#### [WORK TO BE COMPLETED]
Reproduce the material below line by line, beginning with its first line and ending with the line that contains "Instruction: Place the"; leave out pictures.

##### DATA BLOCK

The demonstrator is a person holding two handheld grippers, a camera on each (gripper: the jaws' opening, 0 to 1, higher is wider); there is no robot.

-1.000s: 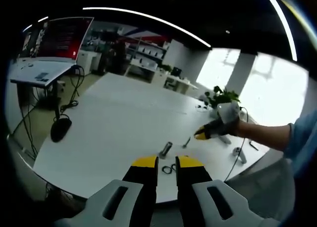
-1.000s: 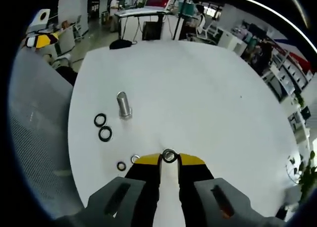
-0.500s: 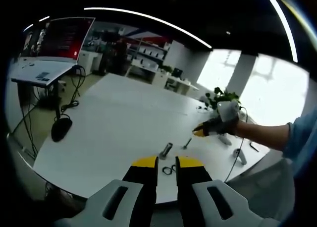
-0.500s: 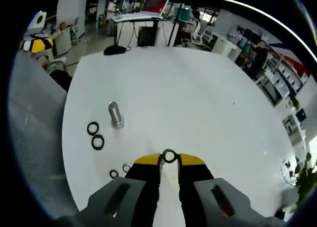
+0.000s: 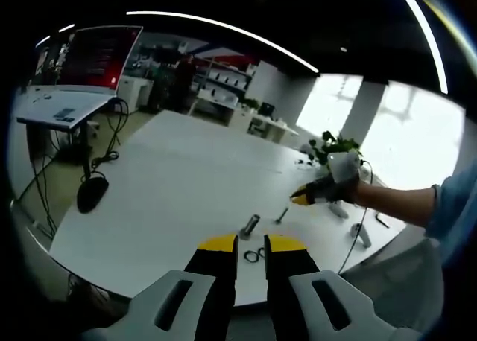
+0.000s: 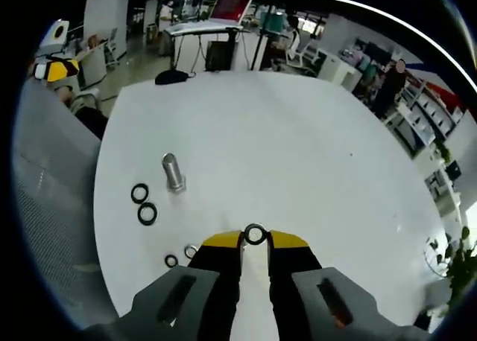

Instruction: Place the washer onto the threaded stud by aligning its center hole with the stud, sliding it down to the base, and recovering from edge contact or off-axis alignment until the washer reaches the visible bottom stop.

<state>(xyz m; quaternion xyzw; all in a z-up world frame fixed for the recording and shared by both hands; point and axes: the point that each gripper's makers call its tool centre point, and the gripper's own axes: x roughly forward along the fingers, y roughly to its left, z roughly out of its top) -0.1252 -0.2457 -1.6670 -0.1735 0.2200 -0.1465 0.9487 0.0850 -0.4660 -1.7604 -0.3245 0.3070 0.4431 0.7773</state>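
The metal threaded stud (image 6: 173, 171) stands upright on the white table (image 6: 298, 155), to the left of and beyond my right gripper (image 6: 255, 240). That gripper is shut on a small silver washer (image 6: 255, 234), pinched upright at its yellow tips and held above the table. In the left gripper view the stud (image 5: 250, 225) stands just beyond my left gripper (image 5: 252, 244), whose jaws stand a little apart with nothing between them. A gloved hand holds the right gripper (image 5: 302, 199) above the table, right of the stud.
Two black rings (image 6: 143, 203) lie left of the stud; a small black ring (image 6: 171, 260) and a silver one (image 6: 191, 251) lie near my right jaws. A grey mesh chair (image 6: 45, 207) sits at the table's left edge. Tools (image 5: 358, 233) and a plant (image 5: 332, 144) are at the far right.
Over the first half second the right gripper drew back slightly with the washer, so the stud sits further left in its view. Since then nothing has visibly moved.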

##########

#### [TASK RESULT]
The demonstrator is a person holding two handheld grippers, a camera on each (gripper: the jaws' opening, 0 to 1, higher is wider); there is no robot.

-1.000s: 
-1.000s: 
-0.500s: 
-0.500s: 
+0.000s: 
+0.000s: 

Instruction: Place the washer onto the threaded stud by aligning its center hole with the stud, sliding it down to the base, and recovering from edge contact or off-axis alignment until the washer reaches the visible bottom stop.

Nothing else is needed to complete the answer.